Evita di fare esercizio quando fa caldo. Può facilmente compromettere la tua pressione sanguigna, farti svenire ed è più facile disidratarti.
Bevi molti liquidi. Durante la gravidanza, è come se fossi in una sessione di resistenza che dura tutto il giorno, tutti i giorni. Ricorda che stai idratando te stessa e il tuo bambino, e il tuo corpo sta lavorando duramente tutto il tempo. Bevi almeno 2,5 litri di acqua al giorno ed evita le bevande zuccherate.
Evita gli esercizi con rischio di caduta e gli sport di contatto in cui potresti essere colpito. Gli sport di contatto dovrebbero essere evitati, così come i tuffi e qualsiasi sport ad alto rischio di caduta. Se sei un ciclista o un triatleta, il tuo medico potrebbe dirti che andare in bici va ancora bene, anche se sarebbe meglio evitare sterrato e sentieri (per dossi e vibrazioni) e limitarsi a strade asfaltate sicure. Il tuo trainer indoor fa miracoli in questo caso. E la piscina è la tua migliore amica per i prossimi mesi.
Idealmente, questo non è il momento di iniziare un nuovo sport. Attieniti a ciò che ti senti a tuo agio a fare. E ricorda che camminare fa bene a tutti!
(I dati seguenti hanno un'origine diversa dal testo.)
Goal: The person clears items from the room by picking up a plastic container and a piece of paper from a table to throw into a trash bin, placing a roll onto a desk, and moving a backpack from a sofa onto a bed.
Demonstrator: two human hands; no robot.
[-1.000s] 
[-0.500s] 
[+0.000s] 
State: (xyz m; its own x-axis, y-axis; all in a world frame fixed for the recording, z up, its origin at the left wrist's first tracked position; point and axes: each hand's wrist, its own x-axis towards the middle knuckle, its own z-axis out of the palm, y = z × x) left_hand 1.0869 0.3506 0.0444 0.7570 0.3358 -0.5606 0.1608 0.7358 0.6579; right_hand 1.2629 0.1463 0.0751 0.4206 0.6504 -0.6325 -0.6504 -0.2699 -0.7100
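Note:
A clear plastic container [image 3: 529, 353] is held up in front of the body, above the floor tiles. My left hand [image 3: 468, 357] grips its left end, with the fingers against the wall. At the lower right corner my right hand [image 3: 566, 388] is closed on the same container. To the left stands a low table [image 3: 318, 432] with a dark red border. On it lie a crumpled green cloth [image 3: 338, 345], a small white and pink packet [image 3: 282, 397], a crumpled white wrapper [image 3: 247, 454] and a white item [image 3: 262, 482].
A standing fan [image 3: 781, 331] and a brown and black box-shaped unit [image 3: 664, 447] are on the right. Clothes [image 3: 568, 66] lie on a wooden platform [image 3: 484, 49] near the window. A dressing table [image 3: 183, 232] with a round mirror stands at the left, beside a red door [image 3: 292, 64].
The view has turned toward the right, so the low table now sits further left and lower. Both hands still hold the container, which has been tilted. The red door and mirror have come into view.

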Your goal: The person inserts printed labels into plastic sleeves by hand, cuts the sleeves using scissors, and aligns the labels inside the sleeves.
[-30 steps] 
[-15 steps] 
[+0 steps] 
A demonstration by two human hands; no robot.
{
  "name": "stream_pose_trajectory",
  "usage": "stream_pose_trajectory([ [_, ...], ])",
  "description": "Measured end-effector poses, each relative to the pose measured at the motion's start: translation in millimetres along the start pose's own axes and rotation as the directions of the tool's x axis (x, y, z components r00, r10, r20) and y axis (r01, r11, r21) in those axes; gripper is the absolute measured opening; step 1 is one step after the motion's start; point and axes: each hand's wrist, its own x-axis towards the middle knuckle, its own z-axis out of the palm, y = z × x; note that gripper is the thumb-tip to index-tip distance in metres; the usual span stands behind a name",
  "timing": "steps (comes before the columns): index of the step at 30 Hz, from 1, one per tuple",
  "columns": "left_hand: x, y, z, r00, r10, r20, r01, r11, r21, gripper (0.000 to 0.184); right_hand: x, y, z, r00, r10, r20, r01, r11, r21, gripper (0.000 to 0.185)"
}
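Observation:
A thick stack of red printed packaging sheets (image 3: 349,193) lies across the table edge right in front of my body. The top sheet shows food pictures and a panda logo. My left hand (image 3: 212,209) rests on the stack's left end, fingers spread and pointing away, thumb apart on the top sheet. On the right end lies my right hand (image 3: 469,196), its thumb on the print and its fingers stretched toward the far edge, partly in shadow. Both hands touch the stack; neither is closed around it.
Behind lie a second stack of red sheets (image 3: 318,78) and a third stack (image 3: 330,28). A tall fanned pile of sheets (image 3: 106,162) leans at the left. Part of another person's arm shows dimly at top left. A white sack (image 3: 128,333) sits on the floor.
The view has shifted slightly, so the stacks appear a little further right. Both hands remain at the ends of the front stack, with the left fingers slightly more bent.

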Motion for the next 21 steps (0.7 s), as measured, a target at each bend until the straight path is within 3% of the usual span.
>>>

Dopo 16 settimane, evita di sdraiarti sulla schiena. La pancia che cresce potrebbe aggiungere pressione alle arterie addominali, lasciandoti senza fiato e potenzialmente limitando il flusso di sangue alla placenta. Modifiche appropriate ad alcuni esercizi sono un must per allenarsi in sicurezza.
(Disclaimer: questo articolo o video è solo a scopo didattico e non intende essere un consiglio medico. Se stai subendo un infortunio o una condizione correlata agli argomenti trattati in questo articolo o video, consulta il tuo medico.)